Sabtu, 02 November 2013



Dompet merah ini kutemukan di jalanan di depan kios sayurku. Aku memperhatikan dompet merah ini lekat-lekat. Dompet ini warnanya benar-benar merah seperti… Darah!
Hii… aku bergidik. Apakah warna merah ini di cat dengan warna merah darah? Aku pun penasaran. Aku cium dompet itu. Kalau memang bau anyir pasti darah. Setelah kucium, ternyata benar! Baunya anyir. Tidak salah lagi ini adalah darah!
Aku menunggu kios ku sambil bengong. Dari pagi, tidak ada pembeli. Aku terus kepikiran tentang dompet merah itu.
“Lin, dari tadi ibu tuh heran, itu dompet siapa sih?” tanya ibu sambil mengusir lalat yang menempel di sayuran.
“Aku temukan di jalan, bu.” ucapku.
Ibu memperhatikan dompet itu. Alis matanya saling bertaut. “Mendingan kamu buang aja deh dompet itu. Warna merahnya seram.” ucap ibu. Hii… aku kembali bergidik.
Tapi, biarpun penakut aku ini orangnya penasaran. Aku tidak membuang dompet itu.

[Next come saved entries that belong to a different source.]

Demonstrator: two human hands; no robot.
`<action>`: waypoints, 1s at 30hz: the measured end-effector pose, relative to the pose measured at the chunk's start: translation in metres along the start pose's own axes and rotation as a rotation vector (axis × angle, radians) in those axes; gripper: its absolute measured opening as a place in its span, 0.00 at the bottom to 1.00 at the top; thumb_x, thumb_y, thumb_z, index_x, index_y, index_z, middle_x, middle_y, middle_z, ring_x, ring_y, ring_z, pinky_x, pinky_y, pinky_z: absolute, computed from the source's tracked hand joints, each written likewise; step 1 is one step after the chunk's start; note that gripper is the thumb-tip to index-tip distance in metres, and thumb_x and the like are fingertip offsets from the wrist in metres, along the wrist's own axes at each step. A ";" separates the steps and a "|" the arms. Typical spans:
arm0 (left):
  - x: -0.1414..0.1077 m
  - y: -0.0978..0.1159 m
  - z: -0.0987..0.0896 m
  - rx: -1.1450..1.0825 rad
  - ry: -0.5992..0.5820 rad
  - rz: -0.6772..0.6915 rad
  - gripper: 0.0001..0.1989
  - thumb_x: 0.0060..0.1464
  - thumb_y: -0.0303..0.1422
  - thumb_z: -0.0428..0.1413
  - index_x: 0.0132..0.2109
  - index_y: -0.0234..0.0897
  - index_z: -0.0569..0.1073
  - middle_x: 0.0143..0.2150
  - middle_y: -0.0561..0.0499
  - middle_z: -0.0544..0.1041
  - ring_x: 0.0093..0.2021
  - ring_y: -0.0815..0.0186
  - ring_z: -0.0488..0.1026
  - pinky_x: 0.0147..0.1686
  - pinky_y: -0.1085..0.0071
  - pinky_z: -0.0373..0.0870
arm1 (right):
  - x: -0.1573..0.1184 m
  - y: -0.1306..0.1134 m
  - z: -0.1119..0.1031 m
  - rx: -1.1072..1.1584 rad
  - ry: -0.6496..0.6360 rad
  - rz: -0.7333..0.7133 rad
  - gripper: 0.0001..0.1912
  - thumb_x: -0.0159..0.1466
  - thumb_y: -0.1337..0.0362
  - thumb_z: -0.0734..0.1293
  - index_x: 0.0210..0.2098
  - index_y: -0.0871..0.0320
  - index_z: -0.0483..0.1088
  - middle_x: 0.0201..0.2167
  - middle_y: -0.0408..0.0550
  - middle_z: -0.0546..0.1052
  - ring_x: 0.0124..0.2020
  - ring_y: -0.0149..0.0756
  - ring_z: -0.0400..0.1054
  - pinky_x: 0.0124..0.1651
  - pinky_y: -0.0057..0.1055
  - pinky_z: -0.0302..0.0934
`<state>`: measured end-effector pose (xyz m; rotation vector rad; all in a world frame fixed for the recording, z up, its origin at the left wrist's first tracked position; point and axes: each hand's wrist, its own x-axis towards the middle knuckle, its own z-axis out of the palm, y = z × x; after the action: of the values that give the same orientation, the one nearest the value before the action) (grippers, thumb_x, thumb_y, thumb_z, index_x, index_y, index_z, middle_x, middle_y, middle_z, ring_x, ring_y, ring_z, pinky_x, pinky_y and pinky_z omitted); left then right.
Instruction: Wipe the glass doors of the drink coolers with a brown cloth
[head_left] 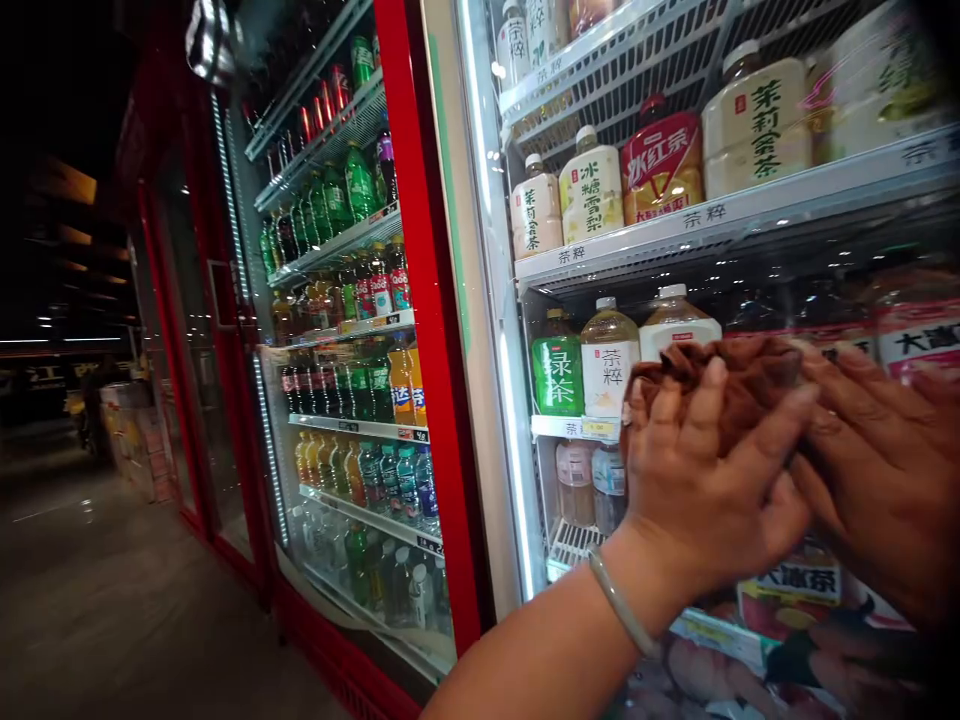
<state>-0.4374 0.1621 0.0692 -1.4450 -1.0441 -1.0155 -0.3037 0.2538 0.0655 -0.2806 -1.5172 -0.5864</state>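
Note:
A bunched brown cloth (750, 385) is held up in front of the drink fridge's shelves. My left hand (697, 470), with a pale bangle (622, 605) on the wrist, presses on it with bent fingers, palm facing the fridge. Close beside it, my right hand (877, 450) lies over the cloth's right edge, its fingers partly bent and its lower part in shadow. Faint reflections suggest glass between the hands and the bottles. Behind the cloth stand a green-labelled tea bottle (557, 365) and a white-labelled tea bottle (610, 360); other bottles are partly covered by the hands.
A light door frame (450, 250) and a red upright (431, 300) separate this fridge from another one on the left, stocked with soda bottles (352, 185). Farther left are a red-framed glass door (202, 350), stacked boxes (135, 430) and grey floor (112, 600).

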 end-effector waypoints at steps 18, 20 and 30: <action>-0.023 -0.004 0.000 0.050 -0.014 0.102 0.34 0.64 0.38 0.56 0.74 0.39 0.63 0.77 0.39 0.59 0.76 0.49 0.59 0.72 0.47 0.66 | -0.002 0.001 -0.007 -0.024 -0.095 -0.118 0.39 0.72 0.66 0.64 0.78 0.51 0.47 0.73 0.55 0.65 0.75 0.49 0.58 0.79 0.56 0.51; -0.034 -0.006 -0.002 0.053 -0.023 0.165 0.33 0.65 0.39 0.55 0.74 0.39 0.63 0.75 0.38 0.62 0.75 0.49 0.62 0.71 0.46 0.68 | -0.010 0.009 -0.007 -0.029 -0.102 -0.208 0.39 0.72 0.66 0.63 0.78 0.56 0.47 0.72 0.57 0.66 0.74 0.50 0.59 0.78 0.55 0.53; -0.020 -0.048 -0.017 0.026 -0.018 0.052 0.40 0.66 0.35 0.55 0.79 0.38 0.50 0.78 0.37 0.59 0.78 0.49 0.57 0.73 0.46 0.62 | 0.021 -0.036 0.015 0.036 -0.091 -0.168 0.26 0.72 0.68 0.63 0.68 0.61 0.65 0.69 0.59 0.70 0.75 0.50 0.59 0.79 0.52 0.51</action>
<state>-0.4899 0.1476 0.0643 -1.4553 -1.0235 -0.9504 -0.3366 0.2274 0.0807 -0.1545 -1.6483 -0.6853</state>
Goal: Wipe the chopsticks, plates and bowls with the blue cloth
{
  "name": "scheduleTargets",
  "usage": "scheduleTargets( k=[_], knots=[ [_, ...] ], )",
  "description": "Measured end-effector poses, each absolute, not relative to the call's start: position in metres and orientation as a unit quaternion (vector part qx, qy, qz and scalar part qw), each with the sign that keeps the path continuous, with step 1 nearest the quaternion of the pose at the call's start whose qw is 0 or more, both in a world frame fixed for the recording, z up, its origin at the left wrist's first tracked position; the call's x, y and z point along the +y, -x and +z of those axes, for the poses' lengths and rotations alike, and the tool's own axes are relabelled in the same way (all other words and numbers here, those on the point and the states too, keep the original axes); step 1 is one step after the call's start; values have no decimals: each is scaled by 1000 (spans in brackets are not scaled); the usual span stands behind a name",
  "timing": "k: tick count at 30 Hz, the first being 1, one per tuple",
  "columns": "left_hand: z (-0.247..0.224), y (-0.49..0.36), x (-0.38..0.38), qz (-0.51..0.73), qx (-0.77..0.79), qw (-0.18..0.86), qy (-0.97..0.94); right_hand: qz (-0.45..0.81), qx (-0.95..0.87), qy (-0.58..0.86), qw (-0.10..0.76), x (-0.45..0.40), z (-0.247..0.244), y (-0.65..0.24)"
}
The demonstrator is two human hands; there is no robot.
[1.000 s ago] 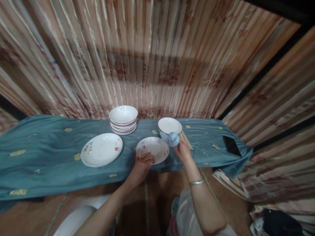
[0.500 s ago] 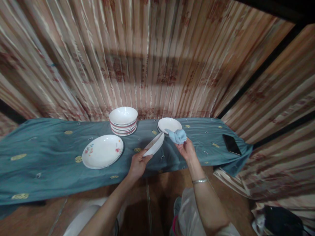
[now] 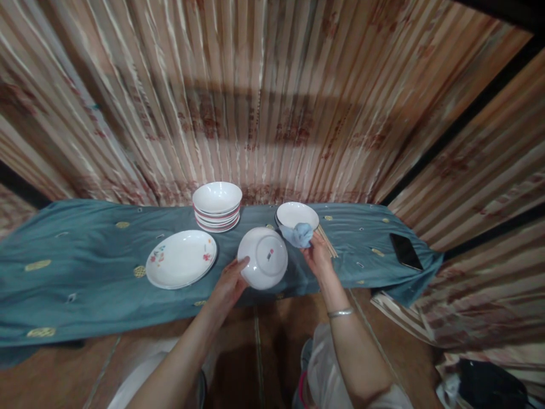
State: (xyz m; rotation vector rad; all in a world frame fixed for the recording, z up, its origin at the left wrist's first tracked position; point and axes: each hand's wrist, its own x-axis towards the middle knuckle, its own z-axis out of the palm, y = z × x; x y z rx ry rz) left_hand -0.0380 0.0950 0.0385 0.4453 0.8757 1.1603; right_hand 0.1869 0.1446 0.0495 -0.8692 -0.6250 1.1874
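Observation:
My left hand (image 3: pixel 232 279) grips a white bowl (image 3: pixel 263 262) by its left rim, its underside turned up toward me with a small red and dark mark on the base. To its right, my right hand (image 3: pixel 317 254) is closed on a bunched light-blue cloth (image 3: pixel 299 234), apart from the held bowl. Behind the cloth sits a shallow white dish (image 3: pixel 298 213), its front edge partly covered. A few thin wooden chopsticks (image 3: pixel 327 241) lie beside that dish, just past my right fingers.
A stack of white bowls with red bands (image 3: pixel 217 205) stands at the back. Oval plates with flowers (image 3: pixel 181 259) lie at the left front. A black phone (image 3: pixel 406 251) rests near the right end of the teal tablecloth (image 3: pixel 93 267). A pleated curtain (image 3: pixel 264 102) hangs behind.
My left hand has turned the bowl from edge-on to bottom toward me. My right hand and the cloth have shifted slightly left, and the chopsticks now show.

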Motion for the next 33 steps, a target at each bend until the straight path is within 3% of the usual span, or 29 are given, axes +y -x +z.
scheduleTargets(
  k=[8,20,33],
  knots=[
    [18,49,105,514,419,725,-184,438,-431,476,629,149,37,-154],
    [-23,55,107,522,440,698,-217,179,-821,406,360,122,25,-78],
    [-15,50,101,540,400,711,-207,123,-863,457,176,127,38,-53]
  ],
)
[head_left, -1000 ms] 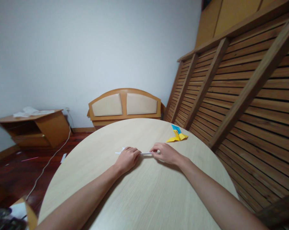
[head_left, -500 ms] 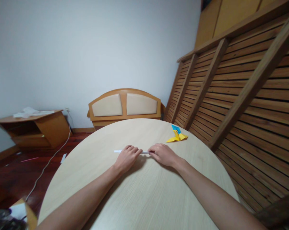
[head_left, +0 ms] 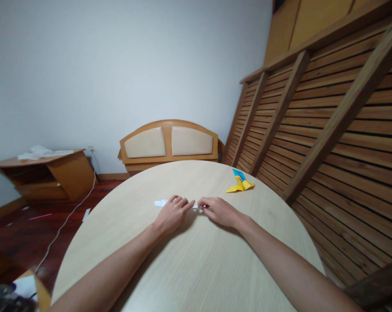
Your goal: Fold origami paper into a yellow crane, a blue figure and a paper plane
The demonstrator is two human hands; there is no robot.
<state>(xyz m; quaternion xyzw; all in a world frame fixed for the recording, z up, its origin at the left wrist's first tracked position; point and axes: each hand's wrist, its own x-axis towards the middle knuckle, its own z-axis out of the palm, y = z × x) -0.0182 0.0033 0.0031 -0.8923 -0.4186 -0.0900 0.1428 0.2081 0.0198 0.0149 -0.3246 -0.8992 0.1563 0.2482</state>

Hari ini, lagi-lagi kios sepi. Aku keluar dari kios dan duduk di bangku kayu sudut pasar. Tempat paling sepi di pasar ini.
Tiba-tiba seorang kakek pucat lewat. Ia tampak kaget melihat dompet itu. “Dik. Ini dompet saya. Adik temukan dimana?” tanya kakek itu.
“Di jalanan kek. Kalau ini punya kakek, ambil saja.” aku menyerahkan dompet itu. Kakek itu duduk di sebelahku. Bau kakek ini anyir, sama seperti dompet itu. Aku sedikit memberi jarak pada kakek itu.
“Adik kebauan ya? Maaf ya, kakek ini tukang ikan. Jadi bau amis.” ucap kakek itu. Aku lega. Mungkin bau dompet itu karena terlalu sering berhubungan dengan ikan.
“Dik, untuk berterima kasih. Ambil saja uang ini.” kakek itu menyerahkan uang 50 ribuan. Aku senang bukan kepalang. Aku menerima uang itu. Kakek itu masuk ke dalam lorong yang gelap dan becek. Ada sebuah palang yang tertulis kata “Kencana” di pinggir lorong sempit itu. Tapi, aku tidak peduli. Aku langsung pergi ke tukang mainan.
“Eh, gila lu! Boneka itu harganya 45.000 tau! Apa-apaan dibayar make kertas kuning lusuh begini. Ngeledek gua lo?” marah si penjual toko. Aku menjatuhkan boneka yang sedang ku peluk. Kuraih kertas itu. Tertulis:
Dompet ini milik Abu Louis, pembunuh ganas pada tahun 1938. Konon, Abu menjadi penjahat karena menyukai darah. Semua barangnya ia cat dengan darah orang yang diburunya. Ia meninggal di umur 70 tahun dan dikuburkan di TPU Kencana.
Aku tersentak. Angin bertiup. Samar-samar tercium bau darah.